На фотографии Натали была в купальном костюме. Она сидела на скале и смеялась, приложив тонкую красивую руку к глазам, чтобы защитить их от солнца. Её светло-каштановые волосы были отброшены назад, на маленьком задорном личике виднелись веснушки, неизменно выступавшие летом. Вообще Натали Бейкерсфелд была похожа на шаловливую, своевольную дриаду, но в то же время в ней чувствовалась сила волн, и аппарат зафиксировал и то и другое. Она сидела на фоне синего озера, скал и высоких елей. Кейз и Натали отправились тогда на машине в Канаду и проводили отпуск на Халибертонских озёрах, впервые оставив своих детей Брайана и Тео в Иллинойсе с Мелом и Синди. Впоследствии оба вспоминали об этом отпуске как о самых счастливых днях своей жизни. Пожалуй, именно сегодня, подумал Кейз, стоит ещё раз вспомнить об этом.
Из-за фотографии торчала сложенная бумажка. Это была одна из записок, которую Натали сунула ему как-то в завтрак. Было это месяца два-три назад, но почему-то он решил её сохранить. И хотя Кейз наизусть знал содержание записки, он достал её сейчас и подошёл к окну, чтобы прочесть. Это была вырезка из журнала, а под ней — несколько строк, приписанных рукой жены.
Натали многим интересовалась, иногда вещами совершенно неожиданными, и неизменно пыталась приобщить к кругу своих интересов Кейза и мальчиков. Вырезка касалась экспериментов, проводимых американскими генетиками. В ней говорилось о том, что можно замораживать человеческую сперму. При низкой температуре она сохраняется бесконечно долго, совершенно не утрачивая своих свойств. Затем её можно оттаять и использовать для оплодотворения женщин в любое время — и в наши дни, и через несколько поколений.
Натали под этим приписала:
«Ковчег мог бы быть вдвое меньше, если б Ною
Был известен способ замораживания сперматозоидов
Оказывается, можно иметь сколько хочешь детей,
Лишь бы в холодильнике был мороз посильней.
Я рада, что наши
Родились от папаши и мамаши.
Я счастлива, милый, что нежность и страсть
Имеют над нами по-прежнему власть».
Тогда она ещё пыталась — отчаянно пыталась — вернуть их жизнь в прежнее русло… склеить её, склеить семью… чтобы было так, как раньше. Чтобы нежность и страсть имели над нами по-прежнему власть.

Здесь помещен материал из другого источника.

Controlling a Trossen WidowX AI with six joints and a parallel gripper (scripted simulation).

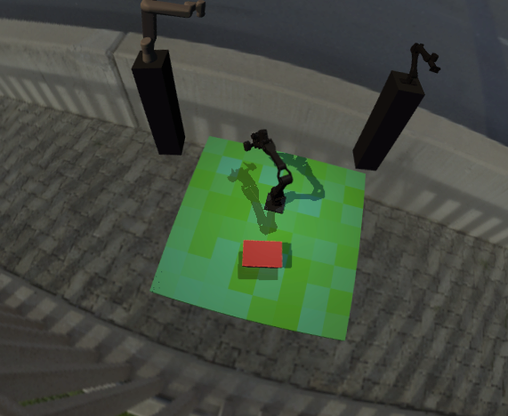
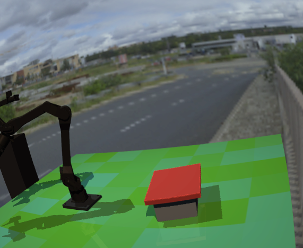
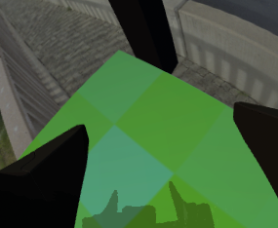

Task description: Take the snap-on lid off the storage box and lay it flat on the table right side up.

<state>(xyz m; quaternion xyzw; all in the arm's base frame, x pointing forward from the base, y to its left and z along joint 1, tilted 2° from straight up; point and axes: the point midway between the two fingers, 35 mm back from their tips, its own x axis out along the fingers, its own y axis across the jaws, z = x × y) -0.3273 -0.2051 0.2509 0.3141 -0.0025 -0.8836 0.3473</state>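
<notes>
The red lid (image 1: 262,253) (image 2: 175,184) covers the top of the storage box and overhangs its sides. The box (image 2: 176,210) is grey-brown below a dark band under the lid in the exterior view; the lid hides it in the top view. It stands on the green checkered table (image 1: 186,268) (image 2: 266,219) (image 3: 133,97). My gripper (image 3: 162,121) is open, with its two dark fingers wide apart and nothing between them. It is raised above the table's far side from the box, well away from the lid. Neither lid nor box shows in the wrist view.
My arm's base (image 1: 275,204) (image 2: 81,202) stands on the table between the gripper's side and the box. Two dark pillars (image 1: 158,107) (image 1: 388,121), each bearing another arm, stand beyond the table's far edge.
</notes>
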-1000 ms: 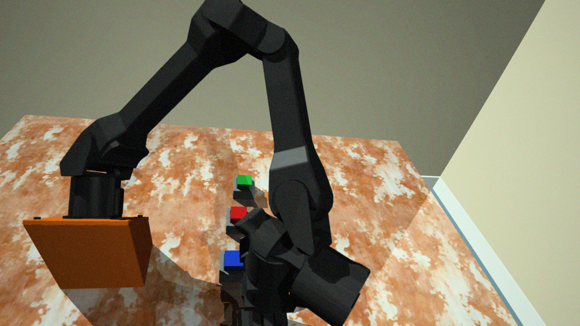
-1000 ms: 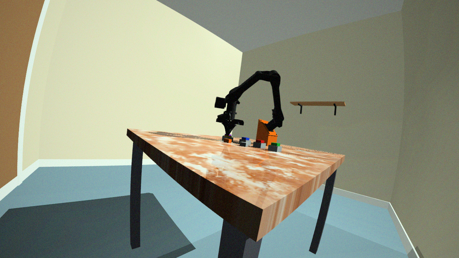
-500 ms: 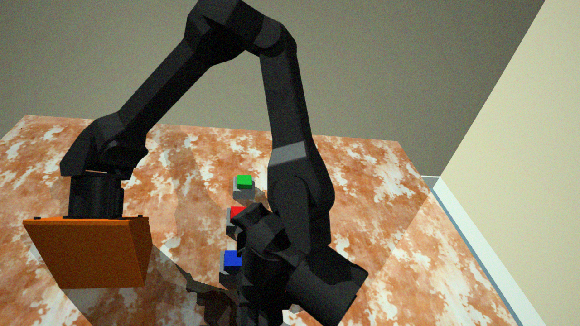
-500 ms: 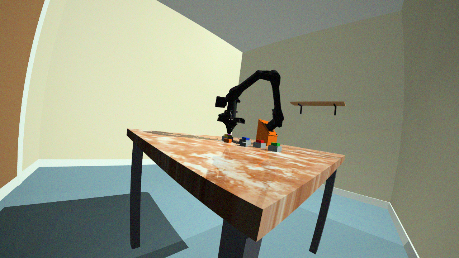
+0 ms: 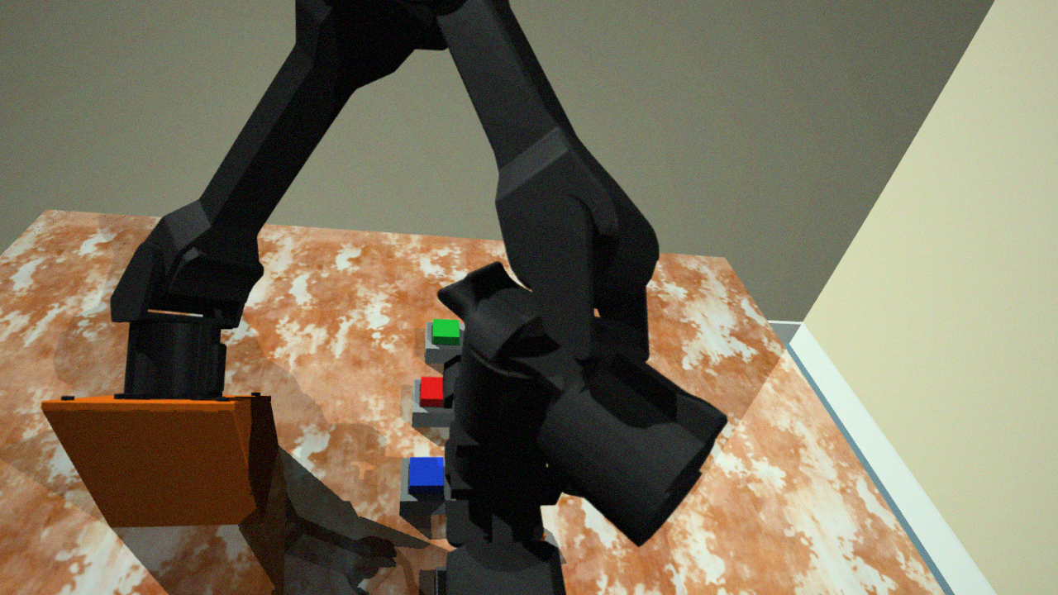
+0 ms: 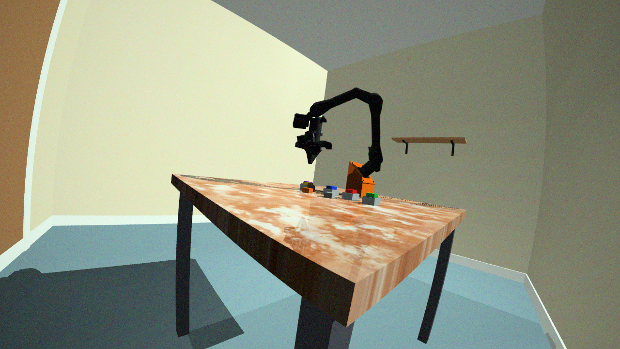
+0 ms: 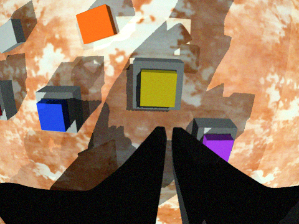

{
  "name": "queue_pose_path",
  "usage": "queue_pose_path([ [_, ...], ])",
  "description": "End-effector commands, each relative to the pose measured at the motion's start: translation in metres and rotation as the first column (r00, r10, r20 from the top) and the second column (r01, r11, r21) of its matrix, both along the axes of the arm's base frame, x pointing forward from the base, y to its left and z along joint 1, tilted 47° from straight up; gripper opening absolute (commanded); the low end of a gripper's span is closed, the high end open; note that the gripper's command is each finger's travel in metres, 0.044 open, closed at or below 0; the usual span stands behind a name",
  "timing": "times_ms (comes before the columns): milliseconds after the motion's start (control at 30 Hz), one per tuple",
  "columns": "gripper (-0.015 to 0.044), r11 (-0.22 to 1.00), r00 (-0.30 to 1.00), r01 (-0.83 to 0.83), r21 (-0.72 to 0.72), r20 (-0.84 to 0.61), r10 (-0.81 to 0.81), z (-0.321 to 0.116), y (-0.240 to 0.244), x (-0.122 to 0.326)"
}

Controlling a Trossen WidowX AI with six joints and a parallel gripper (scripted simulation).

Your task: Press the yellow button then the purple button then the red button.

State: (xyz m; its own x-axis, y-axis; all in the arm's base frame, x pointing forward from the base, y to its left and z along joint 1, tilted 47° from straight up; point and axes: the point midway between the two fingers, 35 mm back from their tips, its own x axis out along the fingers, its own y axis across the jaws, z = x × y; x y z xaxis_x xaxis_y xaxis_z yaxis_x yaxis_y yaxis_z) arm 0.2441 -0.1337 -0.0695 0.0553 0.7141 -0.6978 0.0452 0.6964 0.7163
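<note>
Gripper [image 7: 167,129] hangs above the yellow button [image 7: 158,88], jaws together and empty. We judge that the next move calls for shifting over the purple button [image 7: 218,145] and pressing down.

I observe the pincer [image 6: 311,159] shut, empty, hanging well above the tabletop [image 6: 312,234]. Along the far edge stand the blue button [image 6: 331,191], red button [image 6: 350,194] and green button [image 6: 371,198].

Orange block [image 7: 94,23] beside a blue button [image 7: 52,114]; green button [image 5: 445,330] farther along the marbled table [image 6: 303,230]
</note>
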Motion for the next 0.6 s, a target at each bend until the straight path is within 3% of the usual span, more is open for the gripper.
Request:
queue_pose_path([
  [0,0.002,1.0,1.0,-0.016,0.0,-0.005,0.016,0.004,-0.004,-0.003],
  [233,0.002,1.0,1.0,-0.016,-0.007,-0.009,0.016,-0.043,-0.049,-0.07],
  [467,0.002,1.0,1.0,-0.016,-0.007,-0.009,0.016,-0.047,-0.047,-0.072],
  [567,0.002,1.0,1.0,-0.016,-0.005,-0.008,0.016,-0.079,-0.015,-0.069],
])
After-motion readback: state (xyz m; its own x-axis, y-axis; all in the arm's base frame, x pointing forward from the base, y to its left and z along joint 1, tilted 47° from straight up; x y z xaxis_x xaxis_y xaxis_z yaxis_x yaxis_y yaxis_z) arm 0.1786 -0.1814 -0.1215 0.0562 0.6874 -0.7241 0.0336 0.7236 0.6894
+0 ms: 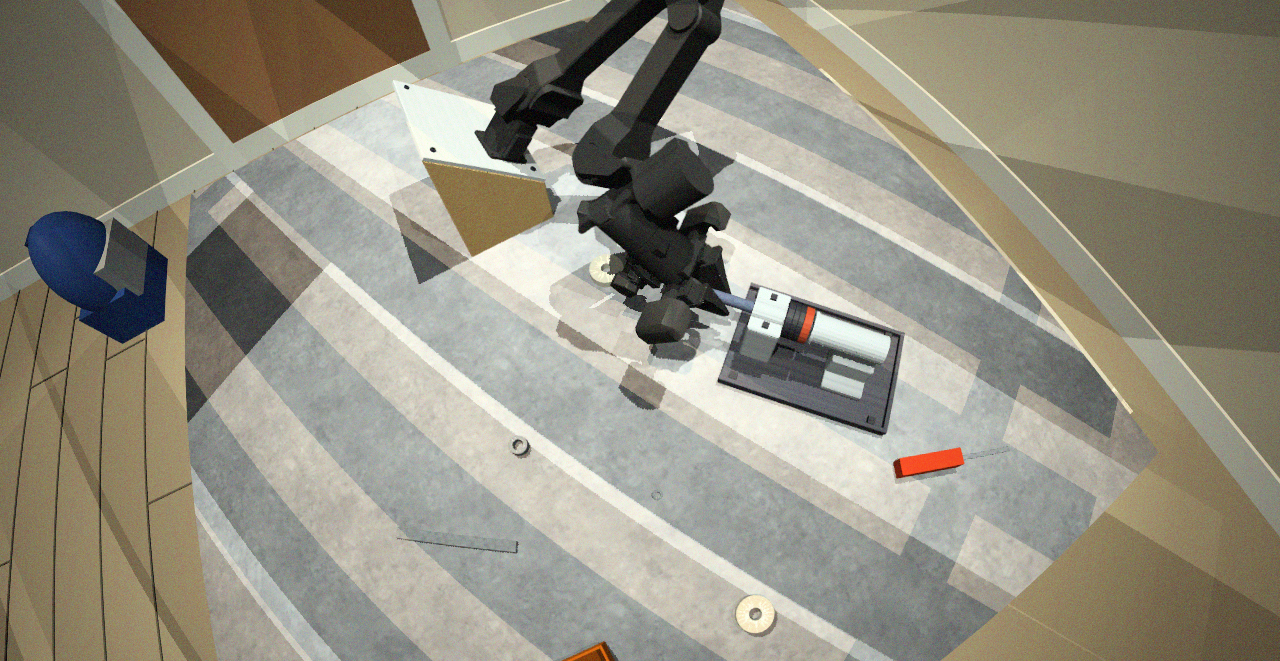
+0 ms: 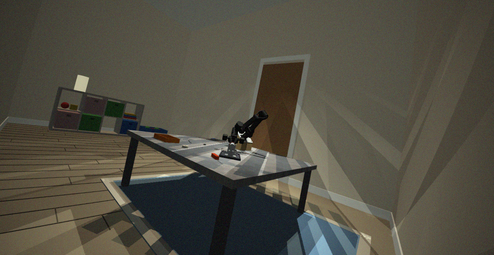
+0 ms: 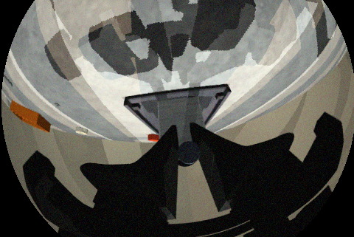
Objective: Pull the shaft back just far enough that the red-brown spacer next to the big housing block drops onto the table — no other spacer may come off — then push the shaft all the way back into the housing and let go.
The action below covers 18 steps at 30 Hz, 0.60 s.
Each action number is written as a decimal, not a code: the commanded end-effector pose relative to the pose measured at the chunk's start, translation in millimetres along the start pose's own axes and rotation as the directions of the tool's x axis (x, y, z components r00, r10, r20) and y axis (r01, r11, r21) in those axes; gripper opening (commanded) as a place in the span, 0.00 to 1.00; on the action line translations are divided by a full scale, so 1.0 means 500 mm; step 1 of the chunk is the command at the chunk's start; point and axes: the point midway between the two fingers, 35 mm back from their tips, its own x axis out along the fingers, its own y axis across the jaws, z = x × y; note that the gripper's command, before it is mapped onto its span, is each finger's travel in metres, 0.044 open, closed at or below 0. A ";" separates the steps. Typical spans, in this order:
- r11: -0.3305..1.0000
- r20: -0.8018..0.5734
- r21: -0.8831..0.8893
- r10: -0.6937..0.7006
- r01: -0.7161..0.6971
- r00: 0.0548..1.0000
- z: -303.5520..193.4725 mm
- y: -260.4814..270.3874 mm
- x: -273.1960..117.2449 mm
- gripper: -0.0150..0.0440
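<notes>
My gripper [image 1: 721, 295] [image 3: 183, 128] is shut on the blue-grey shaft [image 1: 736, 301] [image 3: 188, 153], whose round end shows between the fingers in the wrist view. The shaft runs into a white upright block [image 1: 768, 313] on a dark tray-like base [image 1: 754, 378] [image 3: 177, 90]. Beyond that block, black spacers [image 1: 793, 319] and the red-brown spacer [image 1: 808, 324] sit in line, against the big white housing [image 1: 850, 337]. The red-brown spacer is still up on the line, between the black ones and the housing. The shaft inside them is hidden.
A red block [image 1: 928, 462] [image 2: 215, 156] [image 3: 153, 137] lies beyond the base. An orange tray [image 1: 590, 654] [image 2: 166, 137] [image 3: 29, 116] is farther off. A cream disc [image 1: 755, 613], a grey ring [image 1: 519, 446] and a wooden box [image 1: 492, 209] with a white top stand around the arm.
</notes>
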 end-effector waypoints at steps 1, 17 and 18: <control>1.000 0.001 -0.004 -0.001 0.001 1.000 0.002 0.000 -0.001 0.25; 1.000 0.001 -0.004 -0.001 0.001 1.000 0.004 0.001 -0.004 0.25; 1.000 0.001 -0.004 -0.001 0.001 1.000 0.005 0.001 -0.004 0.25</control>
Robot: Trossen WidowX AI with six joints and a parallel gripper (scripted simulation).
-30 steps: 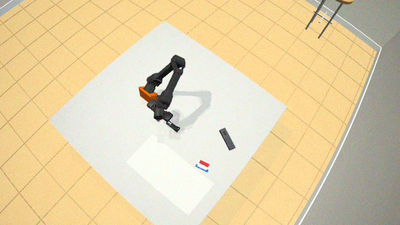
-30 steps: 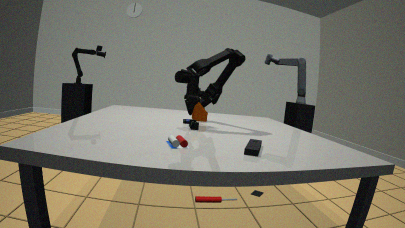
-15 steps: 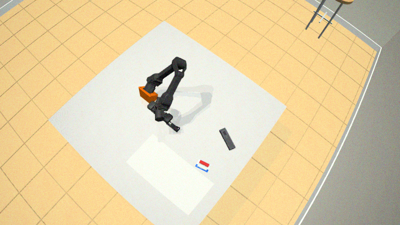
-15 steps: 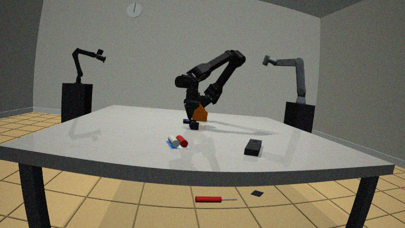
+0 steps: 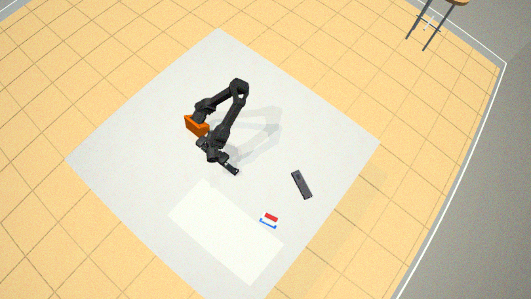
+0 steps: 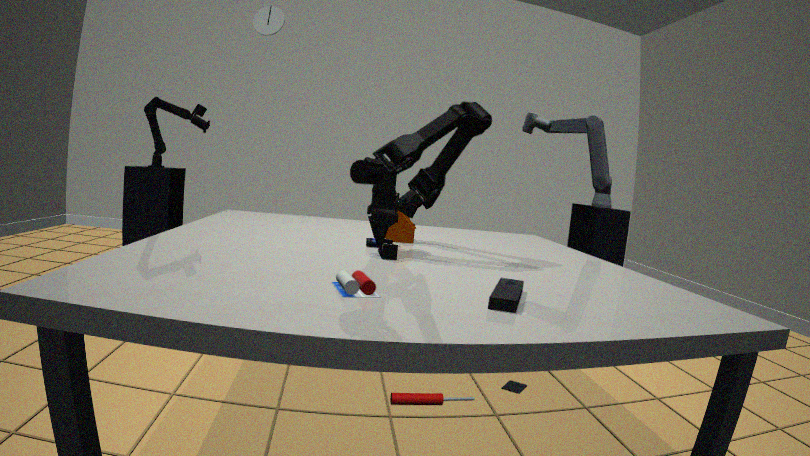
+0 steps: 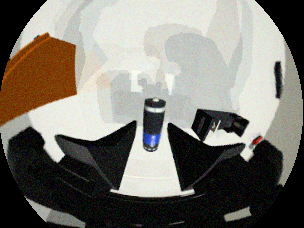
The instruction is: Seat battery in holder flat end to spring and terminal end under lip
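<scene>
The battery (image 7: 154, 120) (image 6: 371, 242), dark with a blue band, lies on the table. In the wrist view its terminal end points away from the gripper. The arm hides it in the top view. My gripper (image 7: 152, 124) is part open, low over the table, with one fingertip on each side of the battery and a gap visible at both sides. The black holder (image 5: 231, 168) (image 6: 388, 251) (image 7: 204, 125) stands on the table just beyond the right finger in the wrist view, with a pale metal part inside. Its inside is mostly hidden in the exterior view.
The orange arm base (image 5: 196, 126) (image 6: 401, 228) (image 7: 47, 75) is close to the gripper. A red cylinder (image 5: 271, 217) (image 6: 363, 282) and a white cylinder (image 6: 346, 282) lie together farther out. A dark block (image 5: 301, 185) (image 6: 505, 295) (image 7: 278, 80) lies apart. A white sheet (image 5: 223, 230) covers part of the table.
</scene>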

В эту борьбу включился и Мел, пытаясь вместе с Натали вырвать брата из пучины тоски и депрессии, которая всё больше засасывала его.
И что-то в душе Кейза поддалось, откликнулось. В глубине его сознания зажглась искорка воли, он пытался найти в себе силы и выйти с помощью близких из своего оцепенения, ответить любовью на любовь. Но ничего не получилось. Не получилось — впрочем, он знал, что не получится, — потому что в нём не осталось ни чувств, ни эмоций. Он не мог разжечь в себе ни тепла, ни любви, ни даже злости. Только пустота, самобичевание и всеобъемлющее отчаяние.